Redtail monkeys, which are common at both sites, are smaller than mangabeys and red colobus. They use a broad mix of vegetation types, including old-growth forest, but apparently prefer young, regenerating forest (Lambert, 1995; Sheppard, 1999; Baranga, 2004). Redtails in unprotected forest fragments also have higher parasite loads than those within the park (Gillespie et al., 2005), but they use areas where even colobines are uncommon (Chapman et al., 2003), indicating better ability to persist in suboptimal habitats. Redtail abundance may be slightly higher at Ngogo than at Mainaro; the mean number of groups encountered per kilometre during censuses there was 0.70 in 2007 (Lwanga et al., 2011), whereas the mean for Mainaro was 0.57 during 2007–2010 (G. P. Aronsen and S. Teelen, unpublished data). Published group size estimates are slightly higher for Ngogo (n = 32 individuals; Mitani et al., 2001) than for Mainaro (n = 25; Chapman and Chapman, 2000; Mitani et al., 2001), although the variation in group size is considerable (Struhsaker and Leland, 1988; Windfelder and Lwanga, 2004; Lwanga et al., 2011).
Collection of urine and analysis of urinary cortisol
Animal encounter and urine collection followed the methods of Jaimez et al. (2012). Between June and August 2010, G.P.A. and field assistants walked along existing forest transects to find primate groups; on encountering one group, they estimated its size and followed it until they lost it or until the end of the day. In Kibale, redtail day ranges average about 1 km (Lambert, 1999); red colobus day ranges average ∼570 m (Isbell, 1983). Redtails sampled at Ngogo were habituated, but those at Mainaro were not, and red colobus were poorly habituated at both sites. To avoid generating additional stress via human presence, we attempted to avoid resampling the same group on consecutive days by spacing out collection locations by distances >1 km. This method was deployed successfully by Jaimez et al. (2012). In related species, urinary cortisol values reflect circulating concentrations 4–8 h in the past (Whitten et al., 1998), thereby reducing the potential impact of observational contact with researchers.
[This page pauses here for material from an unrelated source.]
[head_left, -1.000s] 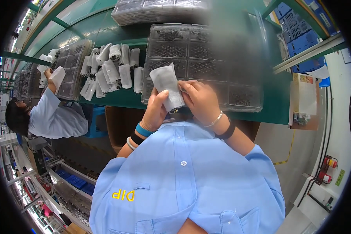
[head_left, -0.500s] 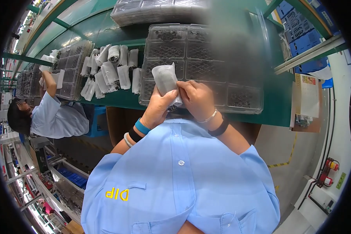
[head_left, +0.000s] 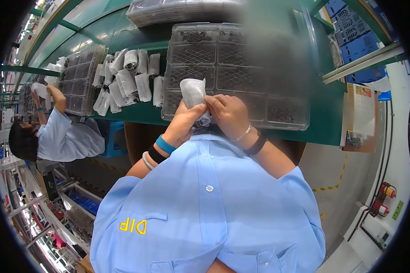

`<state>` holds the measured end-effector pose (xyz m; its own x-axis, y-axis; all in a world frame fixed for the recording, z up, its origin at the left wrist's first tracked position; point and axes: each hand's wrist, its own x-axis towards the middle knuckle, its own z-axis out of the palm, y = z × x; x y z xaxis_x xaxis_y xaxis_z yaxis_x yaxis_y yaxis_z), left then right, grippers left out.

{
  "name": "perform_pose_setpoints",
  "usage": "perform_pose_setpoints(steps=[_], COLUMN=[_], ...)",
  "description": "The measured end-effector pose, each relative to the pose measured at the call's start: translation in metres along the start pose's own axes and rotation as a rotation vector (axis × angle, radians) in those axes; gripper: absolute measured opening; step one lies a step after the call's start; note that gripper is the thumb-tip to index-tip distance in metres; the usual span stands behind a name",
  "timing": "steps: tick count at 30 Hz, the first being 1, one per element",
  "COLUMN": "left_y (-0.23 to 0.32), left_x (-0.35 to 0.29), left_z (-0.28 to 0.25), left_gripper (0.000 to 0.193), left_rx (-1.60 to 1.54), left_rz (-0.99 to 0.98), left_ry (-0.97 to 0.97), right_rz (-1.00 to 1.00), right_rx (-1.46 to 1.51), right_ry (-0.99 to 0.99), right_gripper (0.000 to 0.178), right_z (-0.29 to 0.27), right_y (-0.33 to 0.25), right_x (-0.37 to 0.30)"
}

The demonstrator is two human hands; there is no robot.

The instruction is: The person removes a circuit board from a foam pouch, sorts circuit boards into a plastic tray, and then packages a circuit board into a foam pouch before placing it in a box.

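Note:
My left hand [head_left: 185, 122] is closed around a white wrapped packet [head_left: 194, 92], with small dark parts showing at its lower end. The thumb lies across the front of the wrap. My right hand [head_left: 228, 114] pinches the packet's right edge, fingers bent together; exactly what the fingertips grip is hidden. Behind both hands lies a clear plastic compartment tray [head_left: 287, 126] with small dark components in its sections. To its left, a pile of similar white wrapped packets [head_left: 125, 82] rests on the green bench, dark parts poking out of some ends.
Stacked clear trays [head_left: 182, 13] stand at the back, and another compartment tray [head_left: 79, 75] lies beyond the packets. A co-worker [head_left: 68, 136] at far left handles white material. Blue crates [head_left: 357, 50] and a hanging calendar [head_left: 361, 111] are at right. A blur covers the upper right.
The packet has tipped and turned slightly between my hands, and its top looks more folded over. At far left the co-worker's hands have shifted, with white material held up.

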<state>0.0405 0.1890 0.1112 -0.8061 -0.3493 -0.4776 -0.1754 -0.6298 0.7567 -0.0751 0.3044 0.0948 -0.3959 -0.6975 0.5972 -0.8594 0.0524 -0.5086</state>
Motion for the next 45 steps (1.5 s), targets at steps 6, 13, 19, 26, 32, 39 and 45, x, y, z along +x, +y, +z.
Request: perform_pose_setpoints(steps=[6,13,19,26,32,39,45], left_y=[0.01,0.01,0.01,0.008,0.008,0.005,0.0], left_x=[-0.007,-0.013,-0.018,-0.02,-0.021,-0.017,-0.013], left_z=[0.002,0.009,0.007,0.003,0.003,0.004,-0.005], left_gripper=[0.049,0.063,0.075,0.082,0.082,0.076,0.076], left_rx=[0.081,0.113,0.089,0.101,0.061,0.072,0.097], left_rz=[0.019,0.125,0.145,0.052,0.023,-0.016,-0.014], left_ry=[0.017,0.05,0.016,-0.036,-0.086,-0.058,-0.064], right_rz=[0.19,0.484,0.273,-0.06,-0.164,-0.159,-0.125], right_rx=[0.194,0.464,0.255,-0.007,-0.036,-0.101,-0.004], right_ry=[-0.098,0.013,-0.119,-0.126,-0.18,-0.294,-0.295], right_gripper=[0.017,0.016,0.016,0.023,0.023,0.021,0.019], right_z=[0.004,0.01,-0.016,-0.026,-0.023,-0.016,-0.006], right_y=[-0.001,-0.013,-0.012,-0.011,-0.008,-0.009,-0.002], right_x=[-0.003,-0.003,0.003,0.011,0.01,0.012,0.012])
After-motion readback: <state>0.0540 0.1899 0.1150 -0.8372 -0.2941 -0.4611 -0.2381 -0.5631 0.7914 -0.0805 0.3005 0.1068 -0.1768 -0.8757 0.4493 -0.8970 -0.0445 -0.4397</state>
The study period occurred during what is typically a dry season, but note that neither energy availability nor reproduction shows strong seasonal variation in red colobus or redtails (Struhsaker, 1997). At each site, two different groups were sampled from each species (four groups from each site; eight groups in total). While following groups, we used plastic pipettes to collect urine from vegetation at the ground layer immediately after we saw an animal void. We immediately placed the urine into 1.5 ml snap tubes that were labelled with sample identification numbers and information on individual sex and age (if known), date and time of day. To minimize the risk of sample cross-contamination, urine was collected only when fresh and when it was clear that multiple individuals had not urinated in the same area. The GPS location was noted for each sample. No samples were collected on days when it rained. Collections were made over 15 day periods at each site. Monkeys at Mainaro were assigned to the disturbed forest (DF) group category, while those at Ngogo were assigned to the undisturbed forest (UF) group category. No monkeys are individually tagged or identifiable at these sites. We made every effort to avoid repeated sampling of single individuals by systematically moving through the group's spatial distribution and collecting samples during feeding, travel and resting. We did not resample individuals in an area where a team member had already walked through. We sampled across age and sex classes and pooled data for analysis. There is a risk of repeated sampling when studying any primate group, but our use of multiple groups and attempts to move exhaustively across the group over the course of a day provided our best effort to limit pseudoreplication.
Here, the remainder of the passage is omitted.